- Directed by: Joris Ivens
- Release date: 1927;
- Country: France
- Language: Silent

= Études des mouvements à Paris =

1927 film

Études des mouvements à Paris is a 1927 city symphony film directed, shot, and edited by Dutch filmmaker Joris Ivens. Its original Dutch name is Bewegingsstudie van varkeer te Parijs. The film depicts the city of Paris during the summertime, with an emphasis on its traffic, intersections, and street life. Notably using a variety of camera angles, Ivens attempts to capture the movement of street life in Paris.

== Production ==
The film was produced by Ivens in the summer of 1927 while visiting photographer Germaine Krull. Many similarities can be seen between Études des mouvements and Krull's photography, most notably the high-angle shots of busy intersections and tram tracks. Photographs with these features would be published in Krull's 1929 photo book 100 x Paris.

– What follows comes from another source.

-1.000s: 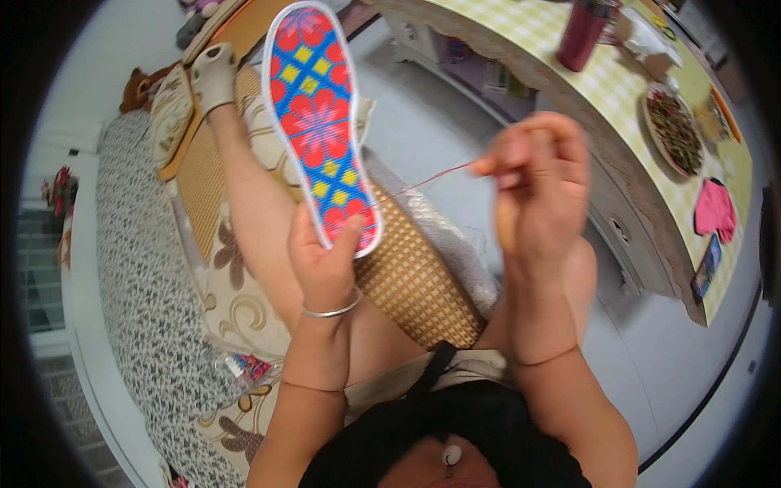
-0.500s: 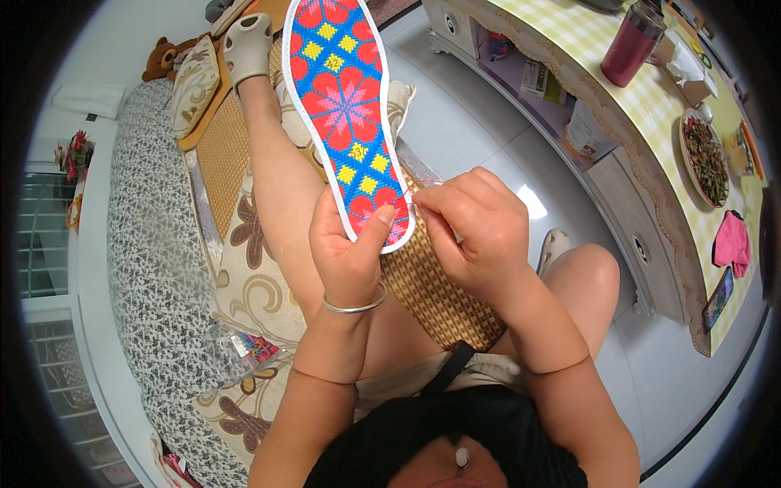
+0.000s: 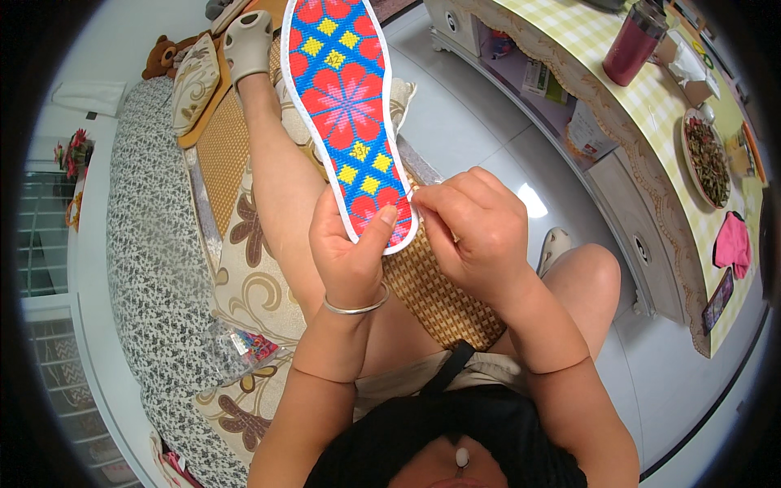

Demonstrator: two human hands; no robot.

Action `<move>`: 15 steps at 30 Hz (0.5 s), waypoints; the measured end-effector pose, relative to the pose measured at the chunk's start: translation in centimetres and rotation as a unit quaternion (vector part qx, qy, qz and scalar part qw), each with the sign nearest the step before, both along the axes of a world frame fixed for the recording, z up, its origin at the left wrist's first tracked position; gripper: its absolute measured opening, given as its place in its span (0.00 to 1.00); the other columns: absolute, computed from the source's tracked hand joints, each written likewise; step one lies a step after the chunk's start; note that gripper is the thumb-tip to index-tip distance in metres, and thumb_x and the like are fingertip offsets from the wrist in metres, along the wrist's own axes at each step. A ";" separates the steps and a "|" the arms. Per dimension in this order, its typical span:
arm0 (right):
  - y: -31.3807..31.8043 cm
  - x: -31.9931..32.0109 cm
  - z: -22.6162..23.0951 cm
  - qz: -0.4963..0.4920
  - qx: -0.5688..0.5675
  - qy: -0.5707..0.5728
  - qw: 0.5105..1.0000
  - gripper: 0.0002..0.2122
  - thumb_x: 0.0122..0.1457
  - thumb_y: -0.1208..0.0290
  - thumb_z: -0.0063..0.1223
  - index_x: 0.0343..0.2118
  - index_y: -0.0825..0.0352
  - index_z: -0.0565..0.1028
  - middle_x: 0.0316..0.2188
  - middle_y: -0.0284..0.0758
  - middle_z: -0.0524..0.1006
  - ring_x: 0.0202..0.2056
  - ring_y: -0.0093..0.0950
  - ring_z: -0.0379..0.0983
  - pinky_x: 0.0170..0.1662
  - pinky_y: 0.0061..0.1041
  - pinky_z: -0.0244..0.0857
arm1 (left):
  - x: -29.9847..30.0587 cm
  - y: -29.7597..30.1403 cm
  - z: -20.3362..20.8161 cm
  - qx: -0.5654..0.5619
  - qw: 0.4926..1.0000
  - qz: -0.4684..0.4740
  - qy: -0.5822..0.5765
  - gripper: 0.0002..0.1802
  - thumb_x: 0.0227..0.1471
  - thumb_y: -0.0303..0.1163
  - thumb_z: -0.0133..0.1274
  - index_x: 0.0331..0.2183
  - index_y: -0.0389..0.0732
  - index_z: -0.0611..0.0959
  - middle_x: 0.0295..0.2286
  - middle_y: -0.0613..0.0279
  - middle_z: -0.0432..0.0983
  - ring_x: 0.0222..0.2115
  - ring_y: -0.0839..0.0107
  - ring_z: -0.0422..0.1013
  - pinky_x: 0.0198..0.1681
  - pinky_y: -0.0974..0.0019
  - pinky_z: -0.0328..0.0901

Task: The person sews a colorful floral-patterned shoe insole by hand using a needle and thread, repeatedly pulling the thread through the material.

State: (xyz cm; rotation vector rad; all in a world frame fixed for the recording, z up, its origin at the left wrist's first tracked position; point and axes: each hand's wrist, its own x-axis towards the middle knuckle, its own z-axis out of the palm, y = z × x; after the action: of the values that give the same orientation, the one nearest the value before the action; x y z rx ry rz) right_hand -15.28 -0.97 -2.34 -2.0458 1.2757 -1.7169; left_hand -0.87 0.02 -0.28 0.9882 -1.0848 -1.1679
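My left hand (image 3: pixel 350 240) grips the heel end of a cross-stitched insole (image 3: pixel 348 106), with the thumb on top and the fingers behind. The insole has a white rim and a blue ground with red and pink flowers and yellow squares; its toe end runs out at the top of the view. At the right edge of the heel, my right hand (image 3: pixel 476 224) is closed in a pinch. Its fingertips are against or just beside the rim. What they pinch is too small to make out, though a thin trace of red thread shows beside them.
A small plastic bag of coloured thread (image 3: pixel 256 348) lies on the patterned sofa cover to the left. On the right, a table (image 3: pixel 643 122) with a checked cloth bears a dark red bottle (image 3: pixel 633 45), a plate of food (image 3: pixel 706 159), a pink cloth (image 3: pixel 732 244) and a phone (image 3: pixel 717 301).
The loop of red thread above my right fingers no longer shows. My right hand has hardly moved, and the insole has shifted very slightly to the right.
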 end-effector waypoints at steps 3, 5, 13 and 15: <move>0.1 0.0 0.2 0.002 0.004 0.005 1.000 0.07 0.40 0.80 0.58 0.25 0.65 0.76 0.18 0.32 0.69 0.21 0.31 0.66 0.22 0.28 0.61 | 0.1 0.0 0.0 -0.004 1.000 0.002 0.000 0.19 0.48 0.18 0.53 0.44 0.32 0.71 0.38 0.58 0.74 0.38 0.76 0.72 0.43 0.71 0.67; 0.1 -0.1 0.5 0.010 0.006 0.007 1.000 0.08 0.40 0.84 0.59 0.26 0.67 0.76 0.18 0.33 0.72 0.20 0.31 0.67 0.22 0.27 0.61 | 0.2 0.1 -0.1 -0.006 1.000 0.000 -0.003 0.18 0.48 0.18 0.54 0.44 0.32 0.71 0.38 0.59 0.74 0.37 0.76 0.72 0.43 0.72 0.67; 0.4 -0.1 0.5 0.006 0.011 0.048 0.999 0.05 0.41 0.79 0.57 0.23 0.65 0.73 0.17 0.32 0.68 0.21 0.32 0.66 0.22 0.29 0.60 | -0.4 0.4 0.0 -0.011 0.998 0.027 -0.055 0.17 0.48 0.18 0.54 0.42 0.32 0.72 0.36 0.60 0.75 0.35 0.78 0.71 0.41 0.73 0.67; 0.4 0.2 0.5 0.000 0.007 0.055 0.998 0.05 0.40 0.77 0.56 0.22 0.64 0.72 0.17 0.32 0.68 0.21 0.32 0.67 0.23 0.29 0.61 | -0.7 0.7 0.0 -0.039 0.994 0.040 -0.098 0.16 0.48 0.18 0.54 0.42 0.32 0.72 0.36 0.60 0.75 0.35 0.78 0.71 0.40 0.74 0.67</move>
State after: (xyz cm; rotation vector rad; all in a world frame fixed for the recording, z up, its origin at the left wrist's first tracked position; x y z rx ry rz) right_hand -15.10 -0.53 -1.85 -2.1590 1.3154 -1.6123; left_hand -1.57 0.72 -0.24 1.0907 -1.2251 -0.9718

== Themes and interpretations ==
As opposed to Ivens' later work within the city symphony genre (such as Rain and The Bridge) Études des mouvements is less observational and demonstrates qualities of cinéma pur, a term created by French actor, screenwriter, and director Henri Chomette. This type of filmmaking, which emerged in Paris during the 1920s and early 1930s emphasizes the formal aspects of filmmaking like motion, visual composition, and rhythm.

The film can be seen as a cinematic equivalent to the notion of the flâneur. The repetition of planning and tilting naturalistically in conjunction with shooting on a handheld Kinamo camera simulates the view of an idle walker, showing the city from an onlooker's view.